* [DATA BLOCK]
■ ■ ■ ■ ■ ■ ■
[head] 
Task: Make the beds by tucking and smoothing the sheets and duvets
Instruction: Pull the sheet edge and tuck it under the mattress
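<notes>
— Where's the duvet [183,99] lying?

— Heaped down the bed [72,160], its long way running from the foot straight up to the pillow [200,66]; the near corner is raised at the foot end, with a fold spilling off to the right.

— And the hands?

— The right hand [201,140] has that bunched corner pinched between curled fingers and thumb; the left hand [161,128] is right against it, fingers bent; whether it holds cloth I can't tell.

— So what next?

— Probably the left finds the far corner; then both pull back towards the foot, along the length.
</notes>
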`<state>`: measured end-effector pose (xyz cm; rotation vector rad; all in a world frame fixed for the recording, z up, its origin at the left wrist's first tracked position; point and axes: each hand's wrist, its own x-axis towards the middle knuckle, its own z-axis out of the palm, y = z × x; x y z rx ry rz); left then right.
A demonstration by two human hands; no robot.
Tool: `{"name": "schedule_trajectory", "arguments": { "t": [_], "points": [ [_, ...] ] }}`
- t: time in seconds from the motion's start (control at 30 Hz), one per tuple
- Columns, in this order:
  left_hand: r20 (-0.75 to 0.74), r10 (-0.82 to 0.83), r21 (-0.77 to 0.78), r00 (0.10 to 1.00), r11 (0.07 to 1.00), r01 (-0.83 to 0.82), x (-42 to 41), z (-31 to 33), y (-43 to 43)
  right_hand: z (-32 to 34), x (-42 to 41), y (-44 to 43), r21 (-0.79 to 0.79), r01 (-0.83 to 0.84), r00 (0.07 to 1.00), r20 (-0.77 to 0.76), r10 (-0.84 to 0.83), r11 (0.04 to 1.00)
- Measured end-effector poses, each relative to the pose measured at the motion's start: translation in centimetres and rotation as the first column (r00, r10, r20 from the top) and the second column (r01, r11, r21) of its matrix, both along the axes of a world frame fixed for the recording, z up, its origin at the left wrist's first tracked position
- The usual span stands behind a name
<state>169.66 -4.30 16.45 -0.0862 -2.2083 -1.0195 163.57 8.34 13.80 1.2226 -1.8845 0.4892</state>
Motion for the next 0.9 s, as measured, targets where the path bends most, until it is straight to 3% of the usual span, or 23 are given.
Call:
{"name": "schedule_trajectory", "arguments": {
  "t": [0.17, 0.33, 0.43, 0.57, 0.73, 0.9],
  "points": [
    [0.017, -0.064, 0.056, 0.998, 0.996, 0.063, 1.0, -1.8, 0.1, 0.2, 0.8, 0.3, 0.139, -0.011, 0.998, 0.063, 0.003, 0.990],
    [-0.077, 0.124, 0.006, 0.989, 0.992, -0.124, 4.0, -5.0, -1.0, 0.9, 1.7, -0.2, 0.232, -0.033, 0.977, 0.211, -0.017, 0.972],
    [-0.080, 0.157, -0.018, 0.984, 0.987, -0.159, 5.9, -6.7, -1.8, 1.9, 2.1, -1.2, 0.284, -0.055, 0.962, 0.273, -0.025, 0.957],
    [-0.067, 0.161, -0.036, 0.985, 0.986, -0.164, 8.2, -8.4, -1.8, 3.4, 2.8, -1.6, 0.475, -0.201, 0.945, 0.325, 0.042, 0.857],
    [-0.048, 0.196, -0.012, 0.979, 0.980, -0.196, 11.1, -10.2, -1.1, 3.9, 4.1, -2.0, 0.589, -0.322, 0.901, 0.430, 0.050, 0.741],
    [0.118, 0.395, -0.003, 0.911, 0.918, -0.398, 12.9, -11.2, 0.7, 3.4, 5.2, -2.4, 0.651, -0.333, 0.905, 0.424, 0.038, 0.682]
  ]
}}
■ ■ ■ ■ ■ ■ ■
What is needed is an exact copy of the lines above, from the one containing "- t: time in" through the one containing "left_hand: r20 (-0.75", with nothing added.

* [ANSWER SPACE]
- t: time in seconds from the motion's start (control at 30 Hz), one per tuple
- Columns, in this order:
  left_hand: r20 (-0.75 to 0.74), r10 (-0.82 to 0.83), r21 (-0.77 to 0.78), r00 (0.10 to 1.00), r11 (0.07 to 1.00), r01 (-0.83 to 0.82), x (-42 to 41), z (-31 to 33), y (-43 to 43)

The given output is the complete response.